-- The problem --
The full listing should be set down exactly as it reads.

-- Recorded information --
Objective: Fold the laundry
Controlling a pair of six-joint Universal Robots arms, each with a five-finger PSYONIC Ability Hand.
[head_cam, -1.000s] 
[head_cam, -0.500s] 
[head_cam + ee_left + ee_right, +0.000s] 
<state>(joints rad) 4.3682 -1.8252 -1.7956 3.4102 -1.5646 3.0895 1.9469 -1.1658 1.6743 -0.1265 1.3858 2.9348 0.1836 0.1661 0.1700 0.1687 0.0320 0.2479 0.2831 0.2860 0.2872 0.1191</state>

-- Task response --
Objective: Fold the laundry
Controlling a pair of six-joint Universal Robots arms, each with a five-finger PSYONIC Ability Hand.
[head_cam, -1.000s] 
[head_cam, -0.500s] 
[head_cam + ee_left + ee_right, +0.000s] 
<state>(joints rad) 4.3682 -1.8252 -1.7956 3.4102 -1.5646 3.0895 1.9469 -1.1658 1.6743 -0.1265 1.3858 2.9348 0.1836 0.1661 0.1700 0.1687 0.0320 0.2479 0.2831 0.2860 0.2872 0.1191</state>

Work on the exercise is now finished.